Developers are snapping up shopping centers and converting them into mini villages with popular shops, eateries and office space
By: Lisa Selin Davis, The Wall Street Journal
Posted: December 11, 2014 11:04 am ET
Holiday shoppers headed to Southdale Mall for a big-ticket gift can surprise a loved one with this: a $4,500-a-month penthouse apartment with quartz countertops, a rooftop terrace and views of the city … or the parking lot.
One Southdale, a 232-unit luxury development with three buildings (two are completed), opened earlier this year on the southeast corner of the Edina, Minn., mall’s parking lot. Indianapolis-based Simon Property Group worked with local developer StuartCo to build the residences just steps away from Banana Republic, J. Crew and Macy’s and other retailers. Three months after opening, One Southdale is 50% leased.
“There was not any new supply of luxury rental product in Edina,” said Lisa Moe, chief executive officer of StuartCo. “We were able to fill a void.”
With the rebounding real-estate market, conversions of shopping malls into mixed-use developments are on the rise nationwide. White Flint Mall in Rockville, Md., and Landmark Mall in Alexandria, Va., are both slated to be razed and redeveloped to include residential products.
Near the Scottsdale Quarter shopping center outside of Phoenix, developer Crescent Communities is set to begin presales in the spring of 275 luxury apartments. The development follows similar projects called Crescent Cameron Village in Raleigh, N.C., and Crescent Terminus in Atlanta.

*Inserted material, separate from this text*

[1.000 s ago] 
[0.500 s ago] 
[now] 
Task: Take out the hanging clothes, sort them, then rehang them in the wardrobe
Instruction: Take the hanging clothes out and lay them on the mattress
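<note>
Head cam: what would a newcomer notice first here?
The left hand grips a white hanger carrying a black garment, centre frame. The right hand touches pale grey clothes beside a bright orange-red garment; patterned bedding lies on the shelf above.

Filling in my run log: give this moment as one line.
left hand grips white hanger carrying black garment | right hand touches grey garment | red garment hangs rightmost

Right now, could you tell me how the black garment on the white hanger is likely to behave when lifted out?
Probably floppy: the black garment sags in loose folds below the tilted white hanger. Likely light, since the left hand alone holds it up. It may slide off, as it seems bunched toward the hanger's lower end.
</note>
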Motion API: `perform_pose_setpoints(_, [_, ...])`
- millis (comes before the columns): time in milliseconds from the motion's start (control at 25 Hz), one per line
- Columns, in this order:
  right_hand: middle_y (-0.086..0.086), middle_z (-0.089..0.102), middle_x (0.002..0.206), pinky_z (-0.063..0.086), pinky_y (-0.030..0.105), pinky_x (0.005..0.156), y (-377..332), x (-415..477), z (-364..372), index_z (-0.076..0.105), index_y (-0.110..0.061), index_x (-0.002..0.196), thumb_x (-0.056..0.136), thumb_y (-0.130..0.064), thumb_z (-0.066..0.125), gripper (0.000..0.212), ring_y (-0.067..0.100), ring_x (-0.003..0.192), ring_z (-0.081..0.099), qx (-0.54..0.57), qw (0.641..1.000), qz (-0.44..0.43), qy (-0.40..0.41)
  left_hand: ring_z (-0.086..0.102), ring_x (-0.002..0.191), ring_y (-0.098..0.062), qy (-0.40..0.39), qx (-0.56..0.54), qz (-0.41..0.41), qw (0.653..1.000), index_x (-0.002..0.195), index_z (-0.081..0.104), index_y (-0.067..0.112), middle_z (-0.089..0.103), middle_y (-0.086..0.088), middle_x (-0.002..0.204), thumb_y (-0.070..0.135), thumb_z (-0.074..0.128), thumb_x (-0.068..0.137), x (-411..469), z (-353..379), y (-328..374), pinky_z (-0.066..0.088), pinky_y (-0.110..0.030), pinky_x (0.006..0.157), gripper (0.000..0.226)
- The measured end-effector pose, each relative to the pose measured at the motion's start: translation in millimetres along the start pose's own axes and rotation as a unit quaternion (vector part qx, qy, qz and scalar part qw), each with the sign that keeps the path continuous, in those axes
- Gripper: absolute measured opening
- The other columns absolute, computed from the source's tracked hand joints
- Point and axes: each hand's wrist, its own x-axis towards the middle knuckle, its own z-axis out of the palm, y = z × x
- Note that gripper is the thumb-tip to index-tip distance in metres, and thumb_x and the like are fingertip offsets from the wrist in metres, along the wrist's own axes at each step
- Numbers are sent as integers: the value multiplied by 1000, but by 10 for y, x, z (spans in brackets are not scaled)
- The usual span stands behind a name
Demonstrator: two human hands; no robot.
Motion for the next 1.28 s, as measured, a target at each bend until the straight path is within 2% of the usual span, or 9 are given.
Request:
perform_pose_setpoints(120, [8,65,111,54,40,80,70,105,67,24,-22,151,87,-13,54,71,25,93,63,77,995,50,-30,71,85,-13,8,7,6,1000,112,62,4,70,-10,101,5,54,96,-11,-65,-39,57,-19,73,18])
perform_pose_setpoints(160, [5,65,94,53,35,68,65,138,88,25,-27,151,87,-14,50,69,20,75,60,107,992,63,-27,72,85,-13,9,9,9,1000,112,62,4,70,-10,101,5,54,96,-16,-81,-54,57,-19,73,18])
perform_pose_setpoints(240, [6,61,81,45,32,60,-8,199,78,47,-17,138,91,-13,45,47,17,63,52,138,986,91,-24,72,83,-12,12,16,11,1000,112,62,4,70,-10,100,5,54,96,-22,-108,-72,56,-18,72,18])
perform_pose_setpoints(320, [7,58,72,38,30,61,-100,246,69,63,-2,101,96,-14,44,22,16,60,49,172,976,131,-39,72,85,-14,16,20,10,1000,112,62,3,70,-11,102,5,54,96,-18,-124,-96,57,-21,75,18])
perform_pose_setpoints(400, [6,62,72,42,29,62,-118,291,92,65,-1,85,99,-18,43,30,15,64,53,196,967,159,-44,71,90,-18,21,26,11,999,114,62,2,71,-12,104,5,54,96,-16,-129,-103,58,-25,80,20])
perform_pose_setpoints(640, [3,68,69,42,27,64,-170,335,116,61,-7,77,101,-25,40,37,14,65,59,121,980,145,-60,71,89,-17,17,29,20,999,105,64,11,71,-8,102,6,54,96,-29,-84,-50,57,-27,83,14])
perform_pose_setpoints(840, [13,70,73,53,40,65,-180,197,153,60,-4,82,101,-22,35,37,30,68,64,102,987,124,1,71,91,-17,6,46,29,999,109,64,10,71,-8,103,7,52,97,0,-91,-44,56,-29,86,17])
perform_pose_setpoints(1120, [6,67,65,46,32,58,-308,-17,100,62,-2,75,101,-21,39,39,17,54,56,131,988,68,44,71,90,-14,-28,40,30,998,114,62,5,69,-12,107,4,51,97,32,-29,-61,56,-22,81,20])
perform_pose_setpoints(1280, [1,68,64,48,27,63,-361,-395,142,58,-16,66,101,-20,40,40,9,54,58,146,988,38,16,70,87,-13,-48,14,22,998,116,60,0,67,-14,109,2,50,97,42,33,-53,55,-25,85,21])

In Merrifield, Va., an aging movie theater set in a sea of parking lot was razed and redeveloped in 2012 as the Mosaic District. It now includes upscale boutiques, restaurants, common areas for community events and office space. It still has a movie theater, but this one features eight screens, many showing art films. Townhomes there have three to four bedrooms, some with terraces, maple cabinetry and exposed brick walls, starting at $757,900.
“You’re in this beautiful townhouse with this urban vibe,” said jewelry designer Sophie Blake, 33, who with her husband bought a three-bedroom unit at Mosaic for $738,000 before the residences were even built. It may be farther away from D.C. than her last home in Arlington, she said, but “it’s in a very central location.”
Developers are trying to meet the demand for more urban, walkable neighborhoods—even in the suburbs. And shopping centers, once the antithesis of such a life, have become the prime targets of reinvention. Many of them are situated at the intersection of major highways and near mass-transit stops.
“We get calls all the time from residential and hotel developers wanting to buy land in our parking lots,” said Patrick Peterman, a vice president at Simon Property Group, the country’s largest mall owner. “That’s no secret that they really value the shopping center land.”
According to the International Council of Shopping Centers, growth in the mall industry overall has slowed considerably post-recession. Yet mall construction spending has been on the rise—from $8 billion in 2010 to $12 billion in 2013. Almost all of that money has gone toward redevelopment or improvements.
“We’re not over-retailed, we’re under-demolished,” said Don Wood, president and CEO of Rockville, Md.-based developer Federal Realty Investment Trust, which is redeveloping the former Mid-Pike Plaza shopping center outside Washington, D.C., into a mixed-use development called Pike & Rose. A decade ago the company added 175 apartments to its own strip-center headquarters in Rockville, Md., and it is now adding 50 more.
“There’s a lot of retail product that doesn’t meet people’s needs anymore,” he said.
Federal Realty undertook its first such project in 2002, when it razed and rebuilt an underused strip center in California’s Silicon Valley. After a $700 million overhaul over the past decade, the development, called Santana Row, now has 835 apartments, many above retail stores. Rents there range from $2,000 to $13,000 a month for a penthouse, some with floor-to-ceiling windows and roof decks.
Adding residential to retail isn’t a magic bullet for ailing shopping centers, but they tend to be sound investments, whether for buyers or for residential developers. Chris Kvale, 43, a sales representative for a fitness-equipment manufacturer, rents a two-bedroom apartment overlooking the courtyard at One Southdale for $1,800 a month.
Mr. Kvale, who is divorced with two young children, has met his neighbors at parties hosted by the developer. “I was concerned it was going to be all empty nesters or young professionals, but it’s been a good mix of everybody,” he said. “They like having kids around.”
“The Twin Cities clearly had a rental shortage that’s now being filled,” said John Wanninger, an agent with Edina-based Lakes Sotheby’s International Realty. Mr. Wanninger handled sales for a condo project across the street at the upscale Galleria Edina, with 82 condos priced between $400,000 and $3 million. The project opened in 2008 and is 90% sold; prices have since risen an average of 10%, he said.
At One Southdale, as in most such developments, residents don’t get special shopping privileges, though there is a pool, a putting green and private parking.
“The benefit to the resident is that in a cold climate like Minneapolis they can walk to dinner or to go shopping in a climate-controlled environment,” said Mr. Wanninger.